ずっと忘れていた俺を、責めることもなかった。
ヴァンピールの思惑のまま、忘れられるなら、きっと忘れてる方が幸せだ。喰われることを恍惚に思えるなら、喰われる間だけでもそう思っていた方が。
だけど、あいつはそう思えなかった。嫌だったんだ。だから異常事態として、俺に伝わってきた。あれは食事じゃない…、襲撃だ。
ヴァンピールに吸血されることを怖がり、記憶に留める人が存在するなんて、思わなかった。よりにもよって、あいつがそうだったなんて。
それなのに、俺はそんなあいつから血をもらえていたんだ。何の術も使わずに。
一度も好きだと言われたことがなかった。いつも言うのは俺からだ。話しかけるのも俺から。

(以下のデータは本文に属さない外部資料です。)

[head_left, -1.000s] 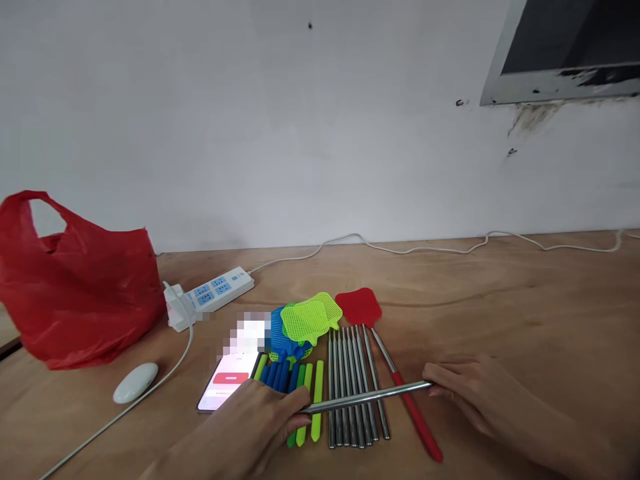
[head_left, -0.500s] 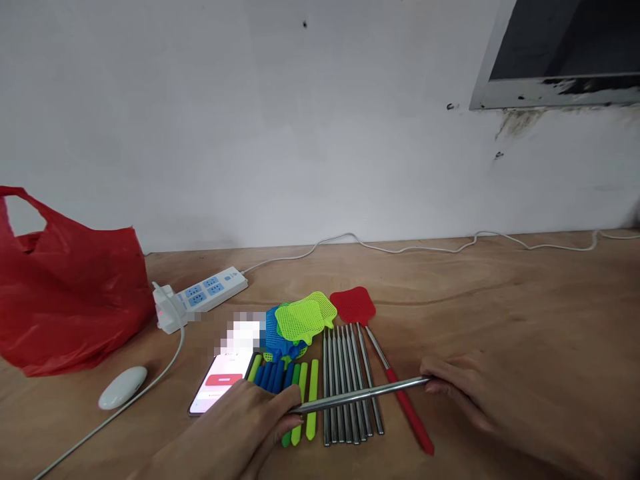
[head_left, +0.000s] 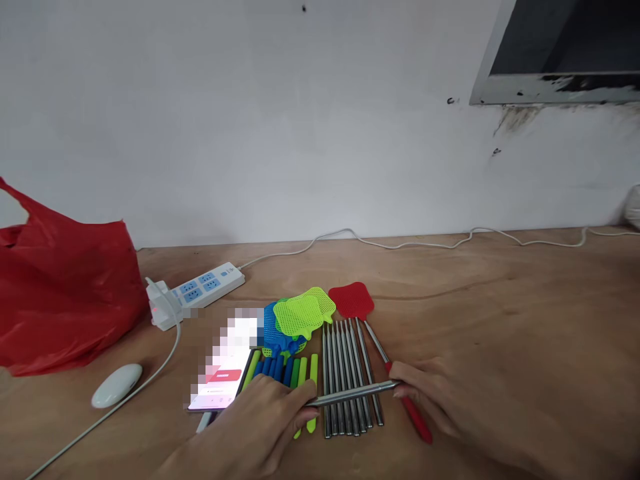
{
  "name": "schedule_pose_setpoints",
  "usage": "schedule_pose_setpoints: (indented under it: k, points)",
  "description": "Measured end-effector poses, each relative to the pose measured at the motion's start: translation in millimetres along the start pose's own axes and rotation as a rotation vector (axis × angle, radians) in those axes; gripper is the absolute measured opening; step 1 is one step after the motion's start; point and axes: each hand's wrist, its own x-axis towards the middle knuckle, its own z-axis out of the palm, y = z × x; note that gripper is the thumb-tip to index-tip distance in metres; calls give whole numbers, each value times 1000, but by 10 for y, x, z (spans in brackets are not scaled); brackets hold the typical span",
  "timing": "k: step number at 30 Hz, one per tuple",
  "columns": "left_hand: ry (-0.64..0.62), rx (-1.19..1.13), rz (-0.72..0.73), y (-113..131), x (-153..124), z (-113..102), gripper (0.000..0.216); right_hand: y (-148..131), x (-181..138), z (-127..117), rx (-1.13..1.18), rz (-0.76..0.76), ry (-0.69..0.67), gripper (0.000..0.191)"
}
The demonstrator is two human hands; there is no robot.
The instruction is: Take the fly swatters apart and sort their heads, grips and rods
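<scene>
A silvery metal telescopic rod is held level between my hands. My left hand closes its thumb and fingers round the left end, and my right hand pinches the right end. Beneath it lies a row of similar metal rods. Colored grip tubes in blue, green and yellow-green lie to the left, partly covered by my left hand. Beyond them are stacked fly swatter heads, yellow-green and blue. A red fly swatter with a metal shaft and red grip lies partly behind my right hand.
A lit phone rests left of the tubes. Further left are a power strip with a plugged-in white adapter, a white computer mouse and a red plastic bag. White cable runs along the wall.
My hands have come closer together, the right moving left and the left slightly right. The stretch of rod showing between them is shorter. The view has shifted slightly.
</scene>
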Motion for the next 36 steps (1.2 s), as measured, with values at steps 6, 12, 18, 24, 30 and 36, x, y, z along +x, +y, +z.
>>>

物足りないと、そう思ってた。
だけどあいつは、俺を受け入れてくれていた。俺がその意味を判っていなかっただけだ。
あいつは、怖がっていたのかも知れない。いつ、何のきっかけで、自分が忘れ去られてしまうのか。あんなに毎日手を求めておきながら、手紙さえ返さなかった俺を、信じるのが怖かったのかも知れない。
無理矢理心を操ってやろうかと、何度も思った。ヴァンピールがそうするのは当たり前だと。でも、しなかった。…しなくてよかった。
「俺…あいつを、ほっとけない」
父は、俺の肩を叩いて、それ以上何も言わなかった。